Hidden costs sneak in.

Where city officers routinely depend on a spouse's income or a second job, opportunities for both can be sparse in rural or remote areas.

In cities, childcare is expensive, and care overnight or on weekends is hard to find, so some parents manage by taking jobs with opposing shifts. In a rural area, it's completely possible that neither the childcare service nor the flexible job opportunities exist, at all.

Factored in over years, a family's ability to buy a home, or save for retirement can be seriously impacted unless there is a supportive extended family nearby.

Scenery doesn't pay the bills, and you can't eat it.

Even when they thoroughly love their work, the tens of thousands of rural officers across the country learn to be realistic.

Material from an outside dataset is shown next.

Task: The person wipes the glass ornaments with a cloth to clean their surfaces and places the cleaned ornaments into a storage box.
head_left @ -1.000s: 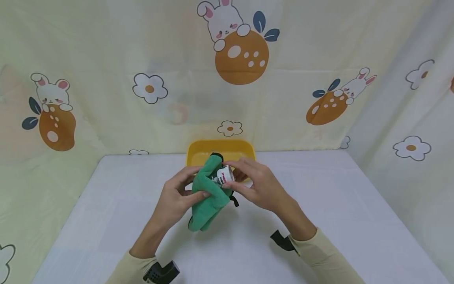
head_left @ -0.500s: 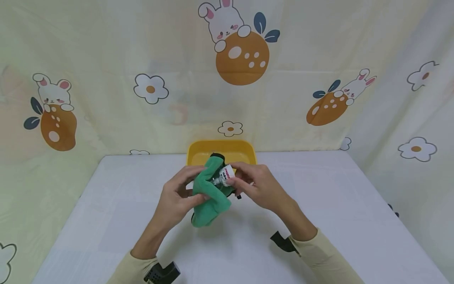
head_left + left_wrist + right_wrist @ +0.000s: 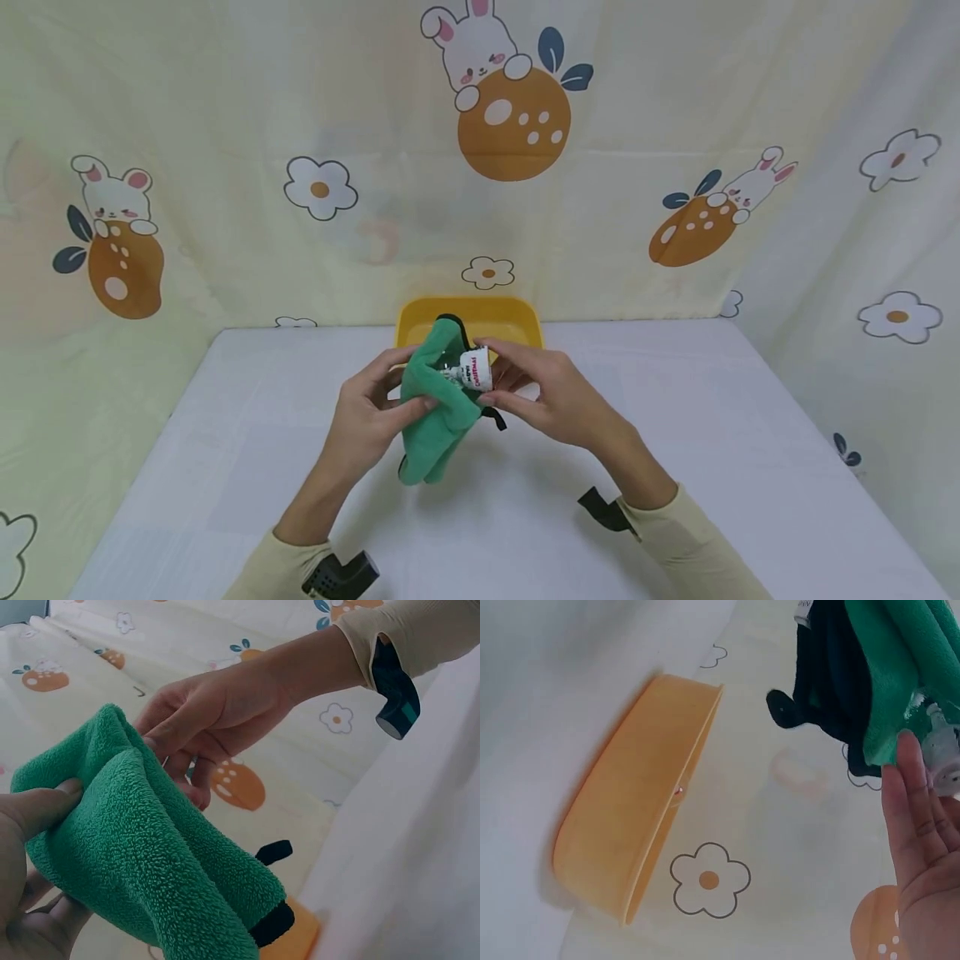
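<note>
A green fuzzy cloth with black trim is in my left hand, whose thumb presses its near face while the fingers go behind it. A small clear bottle with a white, red-lettered label lies on its side in a fold; its narrow part runs into the cloth. My right hand holds the labelled end between thumb and fingers. In the right wrist view, the bottle shows beside the fingers. The left wrist view shows the cloth hiding the bottle. Both hands are raised above the table.
A yellow tray stands at the table's back edge, behind the hands. The white table meets a patterned curtain at the back and sides. Wrist cameras, one at the left cuff, sit on both sleeves.
The bottle tilted up half a second ago and is now nearly level. Right thumb and fingers have shifted from over the label to its edges. The cloth has swung slightly left, its black strap showing again.
</note>
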Available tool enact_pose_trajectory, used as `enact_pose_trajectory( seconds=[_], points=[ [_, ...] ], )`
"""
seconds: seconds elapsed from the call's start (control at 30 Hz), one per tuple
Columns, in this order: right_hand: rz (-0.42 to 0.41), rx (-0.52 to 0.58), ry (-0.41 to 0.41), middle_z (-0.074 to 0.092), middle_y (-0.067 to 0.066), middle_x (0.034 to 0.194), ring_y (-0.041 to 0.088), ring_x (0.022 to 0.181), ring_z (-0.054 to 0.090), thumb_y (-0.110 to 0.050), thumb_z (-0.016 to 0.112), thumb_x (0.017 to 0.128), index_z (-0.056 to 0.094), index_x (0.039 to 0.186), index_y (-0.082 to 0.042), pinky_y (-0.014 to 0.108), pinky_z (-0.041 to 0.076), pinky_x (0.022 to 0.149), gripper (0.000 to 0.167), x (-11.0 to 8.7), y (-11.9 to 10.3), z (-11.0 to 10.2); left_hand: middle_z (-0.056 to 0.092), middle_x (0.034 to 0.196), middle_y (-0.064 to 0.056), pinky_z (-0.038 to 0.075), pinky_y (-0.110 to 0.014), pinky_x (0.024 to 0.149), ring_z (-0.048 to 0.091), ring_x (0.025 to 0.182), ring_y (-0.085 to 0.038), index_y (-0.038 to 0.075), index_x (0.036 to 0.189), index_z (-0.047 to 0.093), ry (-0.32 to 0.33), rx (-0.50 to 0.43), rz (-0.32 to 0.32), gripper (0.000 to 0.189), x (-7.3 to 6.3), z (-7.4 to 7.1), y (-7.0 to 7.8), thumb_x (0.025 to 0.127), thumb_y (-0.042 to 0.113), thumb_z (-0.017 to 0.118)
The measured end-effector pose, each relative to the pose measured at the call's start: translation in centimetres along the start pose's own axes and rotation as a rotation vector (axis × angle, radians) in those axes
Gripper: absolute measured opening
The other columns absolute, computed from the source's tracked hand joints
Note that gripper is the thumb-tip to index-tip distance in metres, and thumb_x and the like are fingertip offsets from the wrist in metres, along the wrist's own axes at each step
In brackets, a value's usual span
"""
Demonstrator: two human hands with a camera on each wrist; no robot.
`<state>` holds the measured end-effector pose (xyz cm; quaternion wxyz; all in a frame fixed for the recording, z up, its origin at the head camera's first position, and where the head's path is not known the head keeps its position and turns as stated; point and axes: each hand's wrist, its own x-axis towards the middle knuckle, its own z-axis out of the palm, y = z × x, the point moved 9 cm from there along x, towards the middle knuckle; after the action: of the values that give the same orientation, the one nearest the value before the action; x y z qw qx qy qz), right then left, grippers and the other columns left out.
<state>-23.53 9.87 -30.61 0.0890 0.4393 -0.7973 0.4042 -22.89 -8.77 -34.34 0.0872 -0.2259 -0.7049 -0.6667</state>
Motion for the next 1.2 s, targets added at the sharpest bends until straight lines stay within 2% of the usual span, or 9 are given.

Whether you see them in the news or not, rural law enforcement officers are out there - on the road, in the small towns, on the water, in the woods and the desert - working long hours with little radio coverage and less backup, keeping their chosen communities safe.

They're jacks-of-all-trades with badges, and most of them wouldn't have it any other way.


----------



## mpd61 (Aug 7, 2002)

Excellent Points!!!!
There are some agencies close to this way, west of 495....


----------



## EUPD377 (Jan 30, 2020)

Yup I went from a large campus in a big city to a medium sized campus in a small town surrounded by small towns. I learned a whole lot about inter-agency cooperation working here. We back up the surrounding towns and handle their calls frequently. They do the same for us when we’re busy. The neighboring town had a domestic with shots fired a couple weeks back, and their one patrol officer responded, backed by our two campus officers and two officers from our town PD, along with a deputy, a Fish and Wildlife Officer, and a highway patrol trooper. 

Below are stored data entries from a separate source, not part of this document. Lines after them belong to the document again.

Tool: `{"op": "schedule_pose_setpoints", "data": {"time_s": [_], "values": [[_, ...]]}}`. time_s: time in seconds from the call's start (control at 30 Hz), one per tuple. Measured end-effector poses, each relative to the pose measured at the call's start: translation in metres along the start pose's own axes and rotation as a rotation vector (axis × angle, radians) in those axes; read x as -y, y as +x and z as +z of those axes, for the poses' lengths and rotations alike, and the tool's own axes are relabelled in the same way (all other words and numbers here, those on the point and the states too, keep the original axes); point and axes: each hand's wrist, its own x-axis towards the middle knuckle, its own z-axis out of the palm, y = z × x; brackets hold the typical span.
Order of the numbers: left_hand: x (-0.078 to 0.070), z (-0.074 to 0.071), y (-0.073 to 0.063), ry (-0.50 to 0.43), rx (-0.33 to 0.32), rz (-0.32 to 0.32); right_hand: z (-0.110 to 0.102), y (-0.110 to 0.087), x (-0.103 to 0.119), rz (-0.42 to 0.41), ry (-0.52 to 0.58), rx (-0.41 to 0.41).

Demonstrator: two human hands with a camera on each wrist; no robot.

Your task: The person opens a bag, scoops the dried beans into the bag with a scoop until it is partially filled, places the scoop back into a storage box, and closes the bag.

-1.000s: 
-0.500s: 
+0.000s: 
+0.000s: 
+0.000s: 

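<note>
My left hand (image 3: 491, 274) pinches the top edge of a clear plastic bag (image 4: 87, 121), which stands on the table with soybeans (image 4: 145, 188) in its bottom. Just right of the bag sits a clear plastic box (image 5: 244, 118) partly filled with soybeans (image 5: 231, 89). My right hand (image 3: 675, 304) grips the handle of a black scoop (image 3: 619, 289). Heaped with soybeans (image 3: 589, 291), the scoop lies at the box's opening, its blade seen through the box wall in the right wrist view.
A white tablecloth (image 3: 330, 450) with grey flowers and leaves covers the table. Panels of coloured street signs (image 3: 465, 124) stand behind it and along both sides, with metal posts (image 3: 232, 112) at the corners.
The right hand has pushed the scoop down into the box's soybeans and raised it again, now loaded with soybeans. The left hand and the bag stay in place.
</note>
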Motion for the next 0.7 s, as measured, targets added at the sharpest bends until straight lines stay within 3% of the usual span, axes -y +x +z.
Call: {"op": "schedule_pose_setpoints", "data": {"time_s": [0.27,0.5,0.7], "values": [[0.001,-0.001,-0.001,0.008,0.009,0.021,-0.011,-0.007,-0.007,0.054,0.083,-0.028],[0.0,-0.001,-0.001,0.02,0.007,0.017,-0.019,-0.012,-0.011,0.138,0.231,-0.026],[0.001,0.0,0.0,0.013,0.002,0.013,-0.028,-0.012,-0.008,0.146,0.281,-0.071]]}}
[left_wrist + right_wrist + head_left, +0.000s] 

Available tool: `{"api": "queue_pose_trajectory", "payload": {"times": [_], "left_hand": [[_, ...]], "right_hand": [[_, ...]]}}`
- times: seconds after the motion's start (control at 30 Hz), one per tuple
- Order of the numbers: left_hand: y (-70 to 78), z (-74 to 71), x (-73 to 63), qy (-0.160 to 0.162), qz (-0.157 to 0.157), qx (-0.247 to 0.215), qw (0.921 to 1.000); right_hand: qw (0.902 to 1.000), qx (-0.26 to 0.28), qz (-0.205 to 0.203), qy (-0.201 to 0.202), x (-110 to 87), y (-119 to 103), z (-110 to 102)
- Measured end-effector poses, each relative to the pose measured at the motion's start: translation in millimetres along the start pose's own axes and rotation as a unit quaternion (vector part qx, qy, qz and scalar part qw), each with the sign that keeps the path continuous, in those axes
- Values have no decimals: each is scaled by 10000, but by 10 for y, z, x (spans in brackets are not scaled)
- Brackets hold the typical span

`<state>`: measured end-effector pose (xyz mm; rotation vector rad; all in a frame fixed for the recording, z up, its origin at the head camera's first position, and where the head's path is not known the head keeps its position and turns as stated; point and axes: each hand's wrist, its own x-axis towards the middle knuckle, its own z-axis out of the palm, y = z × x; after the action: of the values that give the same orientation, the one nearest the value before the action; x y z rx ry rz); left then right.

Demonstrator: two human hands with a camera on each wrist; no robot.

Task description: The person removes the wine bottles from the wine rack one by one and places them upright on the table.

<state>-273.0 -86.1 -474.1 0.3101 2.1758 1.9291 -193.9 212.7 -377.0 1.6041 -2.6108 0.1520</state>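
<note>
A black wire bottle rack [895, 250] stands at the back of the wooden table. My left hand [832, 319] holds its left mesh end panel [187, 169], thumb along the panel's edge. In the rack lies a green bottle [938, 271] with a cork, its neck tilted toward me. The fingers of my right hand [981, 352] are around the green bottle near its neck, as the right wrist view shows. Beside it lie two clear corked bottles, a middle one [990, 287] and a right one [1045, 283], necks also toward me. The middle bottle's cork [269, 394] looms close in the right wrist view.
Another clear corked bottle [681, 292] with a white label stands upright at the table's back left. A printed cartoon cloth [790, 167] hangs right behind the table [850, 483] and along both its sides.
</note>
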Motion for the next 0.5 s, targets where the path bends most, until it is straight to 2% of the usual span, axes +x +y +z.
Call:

We worked well with the city at my previous agency, but we rely on one another a lot more here since there’s less of us around.


----------



## PBC FL Cop (Oct 22, 2003)

That's a great article! I have been fortunate in my career to have worked in small rural communities as well as large metropolitan areas Both have their pros and cons and both offer great police experiences!


----------



## Joel98 (Mar 2, 2011)

That’s a great article, many good points in it.


----------



## CCCSD (Jul 30, 2017)

As a Deputy with a beat of 220 square miles in a mountain area, I’ve had the locals pour out of a bar and actually help me subdue a fighter. These same locals will fuck you to your face. But their rule is: No one fucks with OUR Deputy.

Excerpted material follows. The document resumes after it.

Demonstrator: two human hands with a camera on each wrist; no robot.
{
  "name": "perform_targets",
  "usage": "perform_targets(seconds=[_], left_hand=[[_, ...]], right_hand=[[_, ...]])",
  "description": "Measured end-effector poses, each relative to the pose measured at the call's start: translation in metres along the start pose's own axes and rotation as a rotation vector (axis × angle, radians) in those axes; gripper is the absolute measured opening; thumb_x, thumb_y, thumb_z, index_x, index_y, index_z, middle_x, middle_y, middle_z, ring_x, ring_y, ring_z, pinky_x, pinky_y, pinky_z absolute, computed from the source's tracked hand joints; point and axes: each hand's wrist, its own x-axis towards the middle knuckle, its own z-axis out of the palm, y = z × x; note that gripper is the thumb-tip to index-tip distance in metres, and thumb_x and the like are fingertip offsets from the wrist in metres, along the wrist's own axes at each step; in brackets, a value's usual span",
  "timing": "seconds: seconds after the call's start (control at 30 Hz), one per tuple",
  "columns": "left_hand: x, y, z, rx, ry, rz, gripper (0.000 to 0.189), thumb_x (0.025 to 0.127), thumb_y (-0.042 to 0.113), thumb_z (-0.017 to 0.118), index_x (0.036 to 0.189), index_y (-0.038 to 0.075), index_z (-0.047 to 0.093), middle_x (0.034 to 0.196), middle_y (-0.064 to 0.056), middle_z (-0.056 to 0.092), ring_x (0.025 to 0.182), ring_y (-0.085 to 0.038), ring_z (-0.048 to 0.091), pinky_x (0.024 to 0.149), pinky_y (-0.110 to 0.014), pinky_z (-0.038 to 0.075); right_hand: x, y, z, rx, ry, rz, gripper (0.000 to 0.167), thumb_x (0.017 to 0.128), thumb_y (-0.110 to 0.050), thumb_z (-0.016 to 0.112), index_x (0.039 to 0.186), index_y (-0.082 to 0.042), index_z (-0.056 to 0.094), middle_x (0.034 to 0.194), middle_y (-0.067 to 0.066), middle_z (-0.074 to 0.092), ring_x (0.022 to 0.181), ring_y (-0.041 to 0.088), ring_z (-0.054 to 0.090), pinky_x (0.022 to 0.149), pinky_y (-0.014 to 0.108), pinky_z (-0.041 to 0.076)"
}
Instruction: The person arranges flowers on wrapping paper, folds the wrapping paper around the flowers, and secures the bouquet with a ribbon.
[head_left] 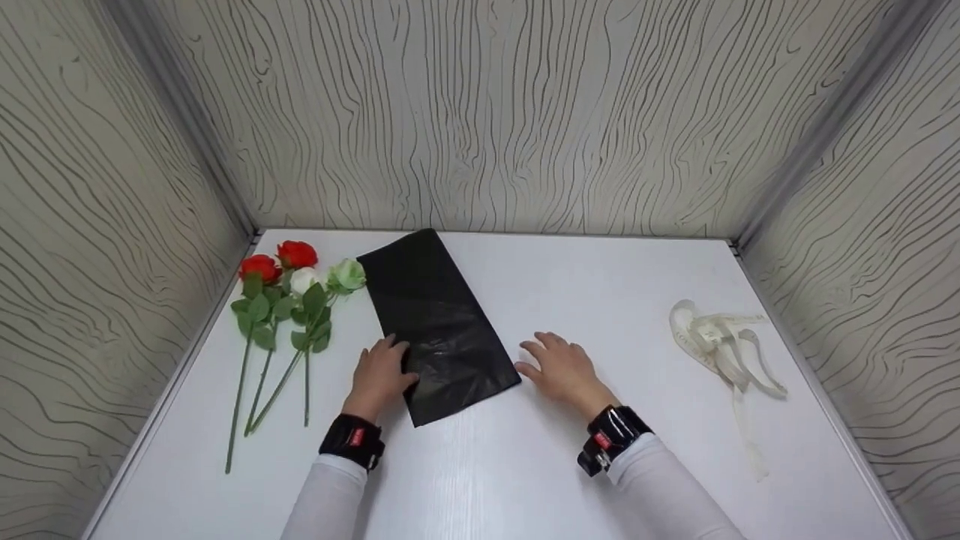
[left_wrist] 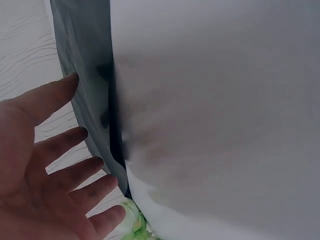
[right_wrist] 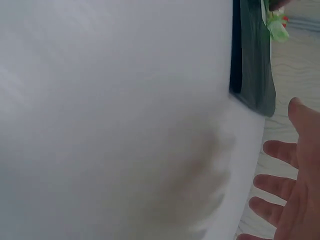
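Black sheet point(head_left: 442, 315) slantwise on the desk point(head_left: 615, 300), between left hand point(head_left: 379, 376) at its edge and right hand point(head_left: 562, 369) just beside a corner. With fingers point(left_wrist: 95, 194) spread on both, without hold of anything. Probably at positioning step; seems to call next for pinching the edges.

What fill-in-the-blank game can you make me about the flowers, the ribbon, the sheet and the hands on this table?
1. Exactly ____ red roses lie on the white table.
2. The long sheet next to the pale green flower is coloured ____.
3. The person's hand nearer the red roses is the ____ one.
4. The cream ribbon lies on the person's ____ side of the table.

Missing words: two; black; left; right.
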Motion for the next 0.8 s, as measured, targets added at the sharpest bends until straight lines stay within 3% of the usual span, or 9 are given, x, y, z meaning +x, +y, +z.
perform_targets(seconds=[0.2,0.3,0.47,0.8], left_hand=[[-0.002,0.006,0.010,0.036,-0.013,0.032,0.052,0.074,0.029,0.070,0.117,0.005,0.056,0.124,-0.017,0.048,0.117,-0.031,0.040,0.094,-0.055,0.026],[-0.004,0.010,0.013,0.032,-0.015,0.041,0.051,0.074,0.030,0.069,0.117,0.005,0.057,0.122,-0.016,0.050,0.115,-0.031,0.042,0.094,-0.055,0.027],[-0.007,0.014,0.017,0.049,-0.019,0.075,0.051,0.075,0.030,0.069,0.117,0.006,0.056,0.123,-0.017,0.048,0.116,-0.033,0.040,0.094,-0.054,0.028],[-0.027,0.028,0.027,0.098,-0.061,0.271,0.051,0.077,0.031,0.067,0.121,0.009,0.054,0.127,-0.018,0.044,0.118,-0.036,0.037,0.096,-0.051,0.027]], right_hand=[[0.007,-0.025,0.008,0.060,-0.083,-0.180,0.048,0.089,-0.043,0.047,0.131,-0.019,0.044,0.139,0.008,0.033,0.127,0.027,0.027,0.096,0.050,0.026],[0.006,-0.029,0.010,0.060,-0.125,-0.227,0.045,0.090,-0.039,0.047,0.131,-0.020,0.046,0.139,0.005,0.033,0.129,0.026,0.024,0.098,0.050,0.024],[-0.002,-0.028,0.011,0.057,-0.153,-0.245,0.041,0.090,-0.038,0.047,0.125,-0.017,0.053,0.134,0.006,0.040,0.126,0.024,0.029,0.098,0.049,0.025],[-0.036,-0.024,0.001,-0.020,-0.129,-0.226,0.039,0.085,-0.039,0.055,0.112,-0.012,0.061,0.119,0.009,0.051,0.113,0.025,0.044,0.092,0.048,0.032]])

It’s about RESPECT, given and earned.


----------



## Kilvinsky (Jan 15, 2007)

much of that article is true on any college campus. Often times, we're IT. A department may be big on paper, but that doesn't help you when the guys on the street are always running short. However, it is very comforting to know that when your department is in a city, you can always call the cavalry, and unlike the OLD days, they'll come and come quickly if you need them. In the OLD days, things weren't always as amicable as we would have liked and there were no guarantees. Kind of like that rivalry stuff mentioned in the article.

Great article. I've mentioned it before, but if any of you ever get a chance to read "MIDNIGHTS" by Alec Wilkerson, do so. I know many of you have, but for those who haven't, it's terrific.


----------



## LA Copper (Feb 11, 2005)

I read Midnights many years ago and enjoyed it. In fact, I think I'll see if I can find it on Amazon and read it again!


----------



## control (Jan 6, 2015)

I dispatch in a big city near Boston. We have plenty of guys, our response time to something big is in the single digits, and back up is never far off. Not to mention we have a couple colleges and the state around when we need them. We have a big professional fire department and full time ambulances that are always just minutes away.

I also work as a reserve in a small town in the northern part of the state. There's 2 of us. Sometimes we're both reserves. All the towns around us run 1 or 2 guys. It can take us 10 plus minutes to get across town if we're in the wrong spot. And other than my partner, any back up is coming from another town far off. The fire department is volunteer and the ambulance is at least 15 minutes out if the closest isn't tied up, especially at night. The tactics we have to use and what's expected of us is night and day from my day job in a city. But I love it. I'd put myself and my coworkers up there right next to the guys in the city. We'd probably out do them in some ways. 

But working in a city makes me better in my side gig and vice versa honestly, everyone should have to experience both if you ask me.


----------



## kdk240 (Nov 7, 2002)

control said:


> I dispatch in a big city near Boston. We have plenty of guys, our response time to something big is in the single digits, and back up is never far off. Not to mention we have a couple colleges and the state around when we need them. We have a big professional fire department and full time ambulances that are always just minutes away.
> 
> I also work as a reserve in a small town in the northern part of the state. There's 2 of us. Sometimes we're both reserves. All the towns around us run 1 or 2 guys. It can take us 10 plus minutes to get across town if we're in the wrong spot. And other than my partner, any back up is coming from another town far off. The fire department is volunteer and the ambulance is at least 15 minutes out if the closest isn't tied up, especially at night. The tactics we have to use and what's expected of us is night and day from my day job in a city. But I love it. I'd put myself and my coworkers up there right next to the guys in the city. We'd probably out do them in some ways.
> 
> But working in a city makes me better in my side gig and vice versa honestly, everyone should have to experience both if you ask me.


Completely agree on that perspective. Ive had the opportunity to work both city and smaller/rural as well and I found looking back that I actually prefered the rural/smaller dept. now that I've gotten older. But it's
Nice to have experienced both.


----------